By: Staff Writer
February 04, Colombo (LNW): After nearly five years of restrictions, the Sri Lankan Government has officially lifted the temporary suspension on vehicle imports, allowing cars, vans, buses, trishaws, bicycles, and other non-motorized vehicles to re-enter the market.
The decision, announced under Gazette Extraordinary No. 2421/44, took effect on February 1, 2025, marking the third phase of easing import controls imposed since early 2020.
While this move is expected to stimulate economic activity and address pent-up demand, the Government has introduced nine stringent conditions to regulate imports, control foreign exchange outflows, and enhance State revenue.
New Conditions for Vehicle Imports
According to a statement from the Finance Ministry, the regulations aim to encourage economic revival while protecting foreign exchange reserves and preventing excessive vehicle imports. The key conditions include:
Registered Importers: Only importers registered with the Department of Motor Traffic and relevant State institutions are allowed to bring in the required number of vehicles under the new regulations.

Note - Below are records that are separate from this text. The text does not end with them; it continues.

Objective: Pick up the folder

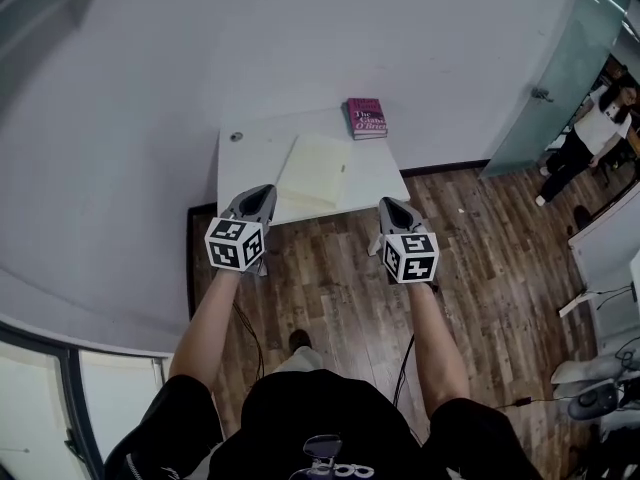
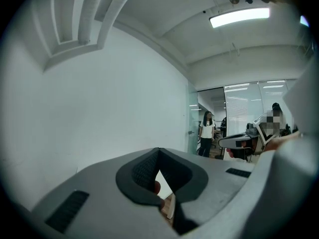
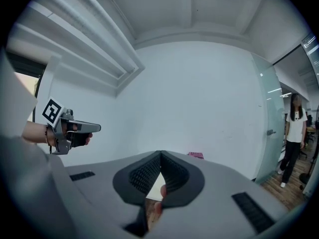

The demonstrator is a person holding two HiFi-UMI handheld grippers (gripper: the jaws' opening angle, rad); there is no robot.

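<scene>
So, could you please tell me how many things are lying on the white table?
3: the cream folder in the middle, a pink book at the far right corner, a small round thing far left. Near corners are partly covered.

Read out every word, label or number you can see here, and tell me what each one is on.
"The": top line on the pink book cover; the lines under it are too small to read.
Folder: no print visible.
Left gripper and right gripper: square black-and-white markers, no letters.
Shirt: pale print, too blurred to read.
</scene>
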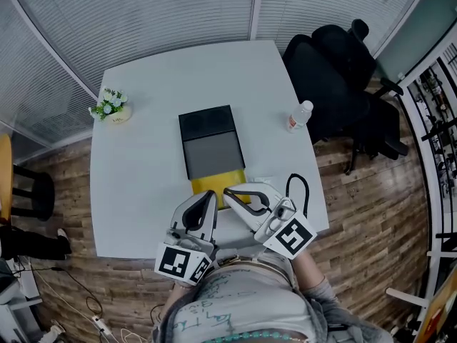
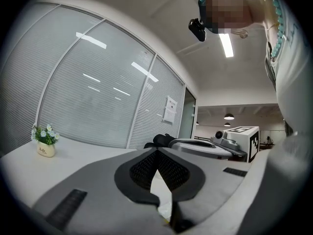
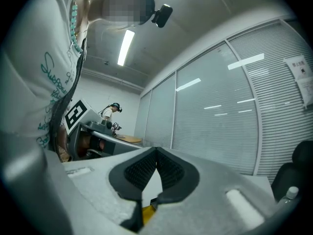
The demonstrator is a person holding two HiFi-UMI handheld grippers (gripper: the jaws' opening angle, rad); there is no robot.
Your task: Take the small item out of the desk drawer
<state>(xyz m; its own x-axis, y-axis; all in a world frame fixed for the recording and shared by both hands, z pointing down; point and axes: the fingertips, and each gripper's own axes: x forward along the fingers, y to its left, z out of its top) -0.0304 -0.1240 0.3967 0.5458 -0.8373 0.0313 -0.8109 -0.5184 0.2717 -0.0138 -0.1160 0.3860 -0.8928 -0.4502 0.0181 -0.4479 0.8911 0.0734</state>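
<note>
Drawer unit [image 1: 211, 143], a flat dark-grey box on the white table [image 1: 143, 163], shows a yellow part [image 1: 214, 183] at its near end; the small item cannot be made out. Just near of it, the left gripper [image 1: 209, 196] and right gripper [image 1: 228, 191] point far, jaws closed and empty.

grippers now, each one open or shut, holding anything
Left gripper: shut, nothing between its jaws.
Right gripper: shut, nothing between its jaws.

Yellow part [image 1: 211, 183], perhaps a drawer, half hidden, contents unseen, stool [image 1: 32, 191] cut off.
</note>
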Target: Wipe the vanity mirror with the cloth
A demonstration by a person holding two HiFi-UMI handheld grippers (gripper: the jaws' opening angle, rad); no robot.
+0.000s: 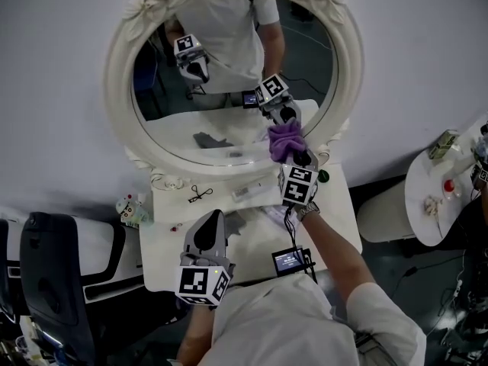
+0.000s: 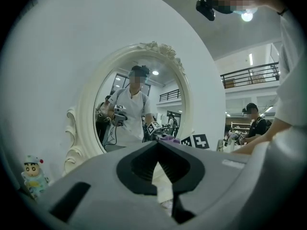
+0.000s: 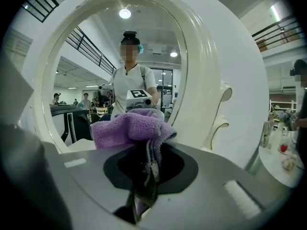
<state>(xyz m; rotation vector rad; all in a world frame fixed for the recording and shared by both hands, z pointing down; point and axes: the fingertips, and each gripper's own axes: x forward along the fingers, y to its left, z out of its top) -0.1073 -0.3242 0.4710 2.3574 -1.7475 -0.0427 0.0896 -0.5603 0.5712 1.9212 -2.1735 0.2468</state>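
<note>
The oval vanity mirror point(image 1: 229, 97) in its ornate white frame point(image 1: 118, 75) stands at the back of a white table point(image 1: 171, 242). My right gripper point(image 1: 294, 149) is shut on a purple cloth point(image 1: 284, 139), which is bunched against the lower right of the glass, close to the frame. The right gripper view shows the cloth point(image 3: 129, 128) pinched between the jaws of the right gripper point(image 3: 148, 145), with the mirror point(image 3: 96, 71) right ahead. My left gripper point(image 1: 214, 216) is over the table's front part, shut and holding nothing. In the left gripper view the left gripper point(image 2: 158, 143) faces the mirror point(image 2: 139, 104) from further back.
A small black wire item point(image 1: 200, 194), a white tube point(image 1: 248, 191) and a cartoon figurine point(image 1: 131, 208) lie around the mirror's base. A dark chair point(image 1: 49, 273) stands at the left. At the right is a round white side table point(image 1: 427, 204) with small items. A small screen point(image 1: 290, 260) hangs by my right arm.
</note>
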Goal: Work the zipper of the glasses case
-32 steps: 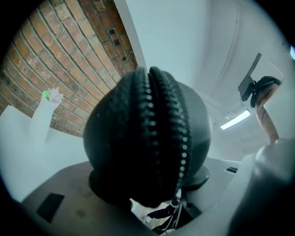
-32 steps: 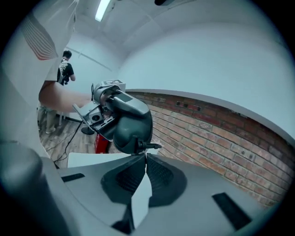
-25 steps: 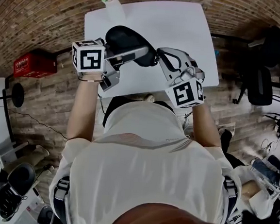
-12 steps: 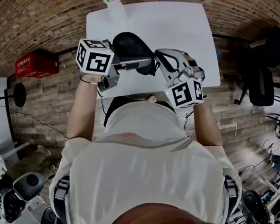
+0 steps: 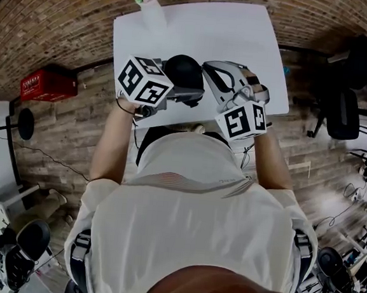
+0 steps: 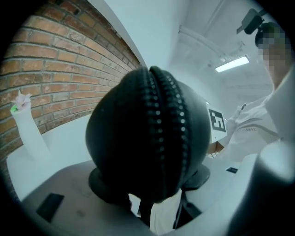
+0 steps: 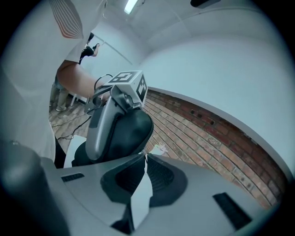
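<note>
Slippage is looming: your left tool is clamping the rounded glasses case, right tool pinching shut at its edge.

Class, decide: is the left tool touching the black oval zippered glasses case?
Touching. In the left gripper view, the left tool clamps the black oval zippered glasses case between its pads.

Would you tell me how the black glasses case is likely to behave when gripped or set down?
The glasses case holds its domed shape in the left gripper, so it is probably a stiff shell. Its rounded, smooth-looking sides may slip or twist under a light hold. Stood on end on the table, it would likely tip.
</note>
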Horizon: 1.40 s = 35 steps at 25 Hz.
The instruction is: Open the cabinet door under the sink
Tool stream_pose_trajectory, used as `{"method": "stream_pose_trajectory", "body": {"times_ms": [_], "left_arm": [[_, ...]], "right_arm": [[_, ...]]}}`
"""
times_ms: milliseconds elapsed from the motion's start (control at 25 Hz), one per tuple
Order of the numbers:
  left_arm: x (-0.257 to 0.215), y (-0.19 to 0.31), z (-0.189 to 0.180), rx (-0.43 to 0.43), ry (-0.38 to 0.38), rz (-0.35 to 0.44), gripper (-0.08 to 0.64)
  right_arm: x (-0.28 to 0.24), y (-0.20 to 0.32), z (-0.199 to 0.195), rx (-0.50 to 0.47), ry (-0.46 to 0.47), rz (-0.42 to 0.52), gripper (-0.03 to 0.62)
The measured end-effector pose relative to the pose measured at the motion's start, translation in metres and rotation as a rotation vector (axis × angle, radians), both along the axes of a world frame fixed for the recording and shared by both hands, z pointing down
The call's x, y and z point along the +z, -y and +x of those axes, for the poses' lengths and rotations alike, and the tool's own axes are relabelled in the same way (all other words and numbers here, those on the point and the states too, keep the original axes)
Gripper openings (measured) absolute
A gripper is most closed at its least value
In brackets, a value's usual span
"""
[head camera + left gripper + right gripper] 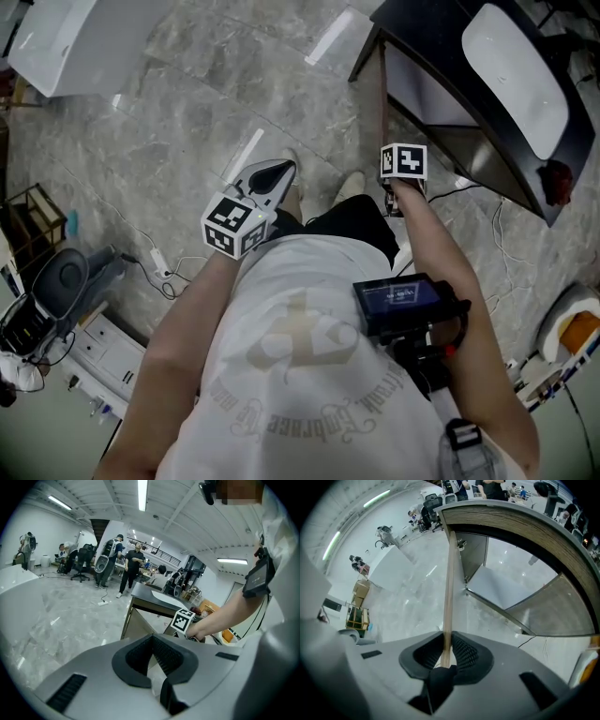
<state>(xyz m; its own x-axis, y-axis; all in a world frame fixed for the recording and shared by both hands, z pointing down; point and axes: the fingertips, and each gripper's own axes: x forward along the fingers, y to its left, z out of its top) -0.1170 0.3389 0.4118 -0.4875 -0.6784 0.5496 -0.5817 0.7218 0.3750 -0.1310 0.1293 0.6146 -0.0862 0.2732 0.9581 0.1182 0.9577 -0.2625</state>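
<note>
The sink cabinet (441,33) has a black top with a white basin (516,66). Its wooden door (382,94) stands swung out, seen edge-on in the head view. My right gripper (394,192) points steeply down under its marker cube, and its jaws are shut on the door's thin edge (449,592); the right gripper (446,656) has the panel running up from between its pads. Behind the door, the open cabinet inside (497,585) shows. My left gripper (267,176) hangs shut and holds nothing, left of the door; the left gripper (152,656) faces the door (136,623).
A white tub-like body (56,37) sits at the far left. Cables and a power strip (159,264) lie on the marble floor beside a grey chair (61,281). More cables trail right of the cabinet (497,234). People stand far off (133,564).
</note>
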Motion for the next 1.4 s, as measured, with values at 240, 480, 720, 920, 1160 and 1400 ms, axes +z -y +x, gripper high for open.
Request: {"method": "stream_pose_trajectory", "body": {"times_ms": [240, 480, 720, 920, 1160, 1400], "left_arm": [[0.002, -0.015, 0.003, 0.002, -0.007, 0.011, 0.011], [0.003, -0.028, 0.008, 0.006, -0.013, 0.010, 0.011], [0.004, -0.050, 0.008, -0.012, -0.016, 0.008, 0.011], [0.008, -0.070, 0.009, -0.031, -0.027, 0.008, 0.011], [0.011, -0.090, 0.007, -0.023, -0.036, 0.009, 0.011], [0.016, -0.109, 0.003, -0.014, -0.045, 0.010, 0.011]], "right_arm": [[0.002, -0.034, 0.001, 0.101, -0.027, -0.079, 0.074], [0.002, -0.067, -0.003, 0.168, -0.056, -0.176, 0.080], [0.002, -0.097, -0.010, 0.229, -0.059, -0.224, 0.083], [0.004, -0.123, -0.017, 0.315, -0.070, -0.293, 0.089], [0.004, -0.157, -0.032, 0.386, -0.084, -0.341, 0.095], [0.002, -0.186, -0.047, 0.478, -0.068, -0.413, 0.097]]}}
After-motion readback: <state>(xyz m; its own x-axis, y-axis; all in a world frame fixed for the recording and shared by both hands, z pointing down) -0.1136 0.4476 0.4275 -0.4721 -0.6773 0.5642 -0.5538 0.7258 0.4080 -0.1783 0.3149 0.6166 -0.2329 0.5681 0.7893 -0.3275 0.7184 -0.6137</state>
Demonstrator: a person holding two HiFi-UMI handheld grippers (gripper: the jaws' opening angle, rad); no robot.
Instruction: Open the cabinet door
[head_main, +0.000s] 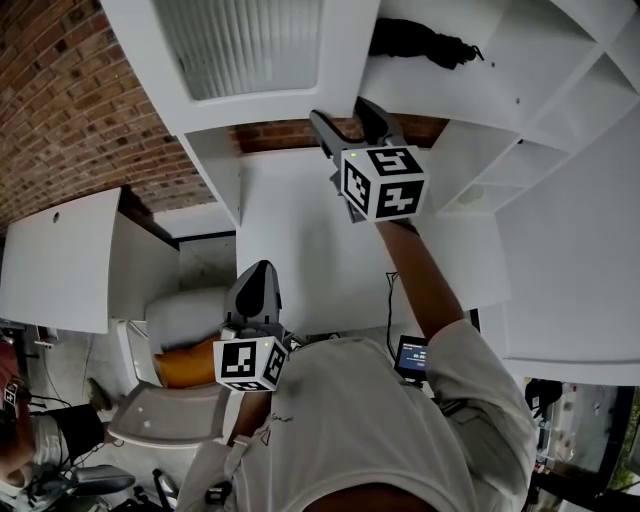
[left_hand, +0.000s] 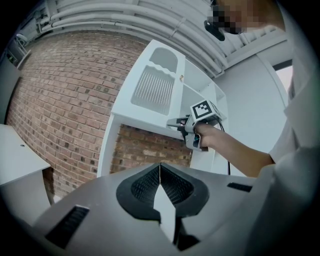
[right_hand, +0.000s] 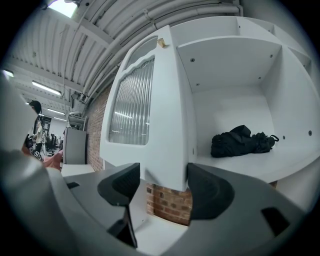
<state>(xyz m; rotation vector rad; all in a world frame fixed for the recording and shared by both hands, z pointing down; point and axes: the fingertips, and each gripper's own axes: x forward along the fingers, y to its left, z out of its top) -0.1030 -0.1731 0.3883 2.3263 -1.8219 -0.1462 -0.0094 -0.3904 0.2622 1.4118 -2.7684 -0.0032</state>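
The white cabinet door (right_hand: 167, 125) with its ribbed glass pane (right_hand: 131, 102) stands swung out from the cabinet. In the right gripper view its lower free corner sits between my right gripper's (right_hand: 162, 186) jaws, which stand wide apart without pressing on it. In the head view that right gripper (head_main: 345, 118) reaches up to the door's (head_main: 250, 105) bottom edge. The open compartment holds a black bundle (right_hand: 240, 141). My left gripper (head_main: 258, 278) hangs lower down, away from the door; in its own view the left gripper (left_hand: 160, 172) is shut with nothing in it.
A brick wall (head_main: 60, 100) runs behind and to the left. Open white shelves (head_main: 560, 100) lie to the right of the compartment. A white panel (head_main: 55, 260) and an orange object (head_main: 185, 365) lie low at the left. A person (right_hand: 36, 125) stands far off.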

Individual Import Limits: Any individual or entity, aside from registered importers, is restricted to importing only one vehicle within a 12-month period.
Mandatory Registration: All imported vehicles must be registered with the Department of Motor Traffic in the buyer’s or importer’s name within 90 days from the Customs Declaration (CUSDEC) date.
Affidavit Requirement: The importer or buyer must submit an affidavit, including their Taxpayer Identification Number (TIN), along with necessary documents to register the vehicle.
Import Declaration: Individuals importing a vehicle must declare in the affidavit that they have not imported another vehicle within the last 12 months.
Late Registration Fees: If a vehicle is not registered within 90 days, the importer must pay a late fee of 3% of the Cost-Insurance-Freight (CIF) value per month, up to a maximum of 45% of the CIF value. No exemptions will be granted.
Vehicle Age Calculation: The vehicle’s age will be determined by the period between its date of manufacture and the date of the Bill of Lading or Airway Bill.
Import Permit Restrictions: Importation using permits issued with concessionary duty rates is not allowed.
Violation Penalties: Vehicles imported in violation of these rules must be re-exported within 90 days at the importer’s expense.
Increased Import Duties
Despite lifting the import ban, the Government has imposed steep duties to regulate vehicle inflow. Under Gazette No. 2421/05, issued on January 27, 2025, a 20% Customs Import Duty (CID) is applied to all vehicles classified under Chapter 87 of the HS Codes.
Additionally, an Extraordinary Gazette (No. 2421/43), issued on January 31, 2025, enforces a 50% surcharge on the existing CID, effectively raising the total import duty to 30% of the CIF value from February 1, 2025.
These measures are designed to increase government revenue and curb excessive imports, preventing undue strain on the country’s foreign exchange reserves.